Texte intégral
OGH 6Ob30/00f
- Dokumenttyp: Entscheidungstext
- Entscheidungsdatum: 24.02.2000
Kopf
Der Oberste Gerichtshof hat als Revisionsgericht durch den Senatspräsidenten des Obersten Gerichtshofes Mag. Engelmaier als Vorsitzenden und die Hofräte des Obersten Gerichtshofes Dr. Schiemer, Dr. Huber, Dr. Prückner und Dr. Schenk als weitere Richter in der Rechtssache der am 29. November 1999 verstorbenen klagenden Partei Thomas S*****, vertreten gewesen durch Mag. Laszlo Szabo, Rechtsanwalt in Innsbruck, gegen die beklagte Partei Andrea N*****, vertreten durch Dr. Hans Heissl, Rechtsanwalt in Innsbruck, wegen 250.000 S, aus Anlass der ordentlichen Revision der klagenden Partei gegen das Urteil des Oberlandesgerichtes Innsbruck als Berufungsgericht vom 10. Juni 1999, GZ 2 R 142/99w-23, womit das Urteil des Landesgerichtes Innsbruck vom 28. April 1999, GZ 14 Cg 161/98s-18, bestätigt wurde, in nichtöffentlicher Sitzung den
Beschluss
gefasst:
Spruch
Das Verfahren ist unterbrochen.
Die Akten werden dem Erstgericht zurückgestellt.
Begründung
Begründung:
Der Kläger hat gegen das Urteil des Berufungsgerichtes Revision erhoben.

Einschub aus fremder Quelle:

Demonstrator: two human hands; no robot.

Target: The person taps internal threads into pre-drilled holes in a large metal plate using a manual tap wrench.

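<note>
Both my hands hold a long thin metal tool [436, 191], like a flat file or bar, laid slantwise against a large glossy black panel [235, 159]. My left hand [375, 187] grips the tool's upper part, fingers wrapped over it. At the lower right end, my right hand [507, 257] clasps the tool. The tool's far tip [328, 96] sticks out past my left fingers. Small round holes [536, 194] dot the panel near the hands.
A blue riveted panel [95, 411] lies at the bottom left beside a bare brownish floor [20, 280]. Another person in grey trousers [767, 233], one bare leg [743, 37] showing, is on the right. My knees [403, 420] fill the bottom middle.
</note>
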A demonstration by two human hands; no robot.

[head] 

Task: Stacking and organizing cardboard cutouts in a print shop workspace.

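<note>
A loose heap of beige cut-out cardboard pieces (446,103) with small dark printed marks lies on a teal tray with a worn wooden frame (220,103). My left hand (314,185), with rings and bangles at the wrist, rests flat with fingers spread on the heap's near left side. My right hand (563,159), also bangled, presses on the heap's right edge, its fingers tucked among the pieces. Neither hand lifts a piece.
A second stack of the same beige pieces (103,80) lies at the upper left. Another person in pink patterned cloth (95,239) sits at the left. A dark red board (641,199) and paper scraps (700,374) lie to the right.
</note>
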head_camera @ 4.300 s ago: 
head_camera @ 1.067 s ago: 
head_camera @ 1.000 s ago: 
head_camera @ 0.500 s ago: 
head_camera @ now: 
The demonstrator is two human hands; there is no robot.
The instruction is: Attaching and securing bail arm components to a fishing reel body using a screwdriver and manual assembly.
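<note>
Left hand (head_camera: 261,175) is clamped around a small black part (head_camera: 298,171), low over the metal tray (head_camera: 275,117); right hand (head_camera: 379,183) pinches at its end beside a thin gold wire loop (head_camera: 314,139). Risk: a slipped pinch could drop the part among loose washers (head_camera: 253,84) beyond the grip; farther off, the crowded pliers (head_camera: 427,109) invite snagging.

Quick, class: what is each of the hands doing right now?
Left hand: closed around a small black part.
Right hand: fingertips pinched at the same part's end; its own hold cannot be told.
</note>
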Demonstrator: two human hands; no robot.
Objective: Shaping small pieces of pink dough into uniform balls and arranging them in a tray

Die Akten wurden nunmehr nach einer vom Obersten Gerichtshof zu 6 Ob 280/99s veranlassten Zwischenerledigung neuerlich zur Entscheidung über die Revision vorgelegt. Eine solche Entscheidung ist wegen der in der Zwischenzeit eingetretenen Unterbrechung des Verfahrens derzeit nicht möglich:
Nach der Mitteilung des für den Kläger bestellten Rechtsanwaltes zur Verfahrenshilfe ist der Kläger am 29. 11. 1999 verstorben. Die Verfahrenshilfe und damit die Vertretungsbefugnis des Verfahrenshelfers sind erloschen (§ 68 Abs 1 ZPO). Gemäß § 155 Abs 1 ZPO tritt in diesem Fall, weil der Kläger nicht durch einen gewillkürten Rechtsanwalt vertreten war, die Unterbrechung des Verfahrens ein, was deklarativ festzustellen ist.